Scoot was given unique omni wheels that allowed it to move laterally as well as straight ahead, as the designers wanted the robot to have a unique range of motion compared to other robots of similar size. The robot was also granted a moveable eye and small puppeteered arms in order to convey more emotion. Due to the prop's interior mechanics, two versions of it were produced: one that could pass freely around the set, the other for the actors to interact with.

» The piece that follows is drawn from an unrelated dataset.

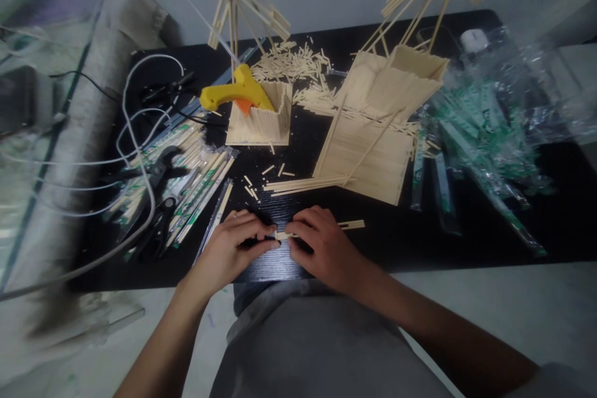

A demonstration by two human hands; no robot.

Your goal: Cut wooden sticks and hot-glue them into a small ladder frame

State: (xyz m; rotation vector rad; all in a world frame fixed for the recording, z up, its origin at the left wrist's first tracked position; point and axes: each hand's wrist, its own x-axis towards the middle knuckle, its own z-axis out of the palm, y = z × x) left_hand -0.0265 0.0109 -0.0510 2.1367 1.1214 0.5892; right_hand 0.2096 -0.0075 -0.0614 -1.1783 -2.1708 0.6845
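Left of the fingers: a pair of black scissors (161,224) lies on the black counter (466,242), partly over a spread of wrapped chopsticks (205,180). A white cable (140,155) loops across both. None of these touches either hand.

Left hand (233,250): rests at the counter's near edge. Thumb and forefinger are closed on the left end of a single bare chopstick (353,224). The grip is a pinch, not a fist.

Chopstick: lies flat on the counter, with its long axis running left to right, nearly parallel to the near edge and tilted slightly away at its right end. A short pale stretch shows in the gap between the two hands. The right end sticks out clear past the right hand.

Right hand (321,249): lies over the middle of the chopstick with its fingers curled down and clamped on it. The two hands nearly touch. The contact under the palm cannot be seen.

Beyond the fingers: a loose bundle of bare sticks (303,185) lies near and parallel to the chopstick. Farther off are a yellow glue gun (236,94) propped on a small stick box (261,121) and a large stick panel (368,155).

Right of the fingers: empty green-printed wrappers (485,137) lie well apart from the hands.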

The AI Generator was designed to appear large and imposing, with the set and art design teams collaborating to determine where Alan would be inside the machine. The set for the throne room, where Belinda is initially brought in the episode, was re-used for the set that had contained AI Generator's room on Stage 3 at Wolf Studios Wales. The design team placed the "head" of the Generator's design just below the centerpiece of the room in order to create the illusion that the room acted like a crown for the Generator and that the room was an extension of him.

The episode, directed by Peter Hoar, was recorded in the second filming block of Series 15 along with the fourth episode "Lucky Day". Location filming occurred in November 2023 in Roath, Cardiff, while soundstage filming also took place at Wolf Studios Wales in December 2023. Principal photography was completed by the end of December.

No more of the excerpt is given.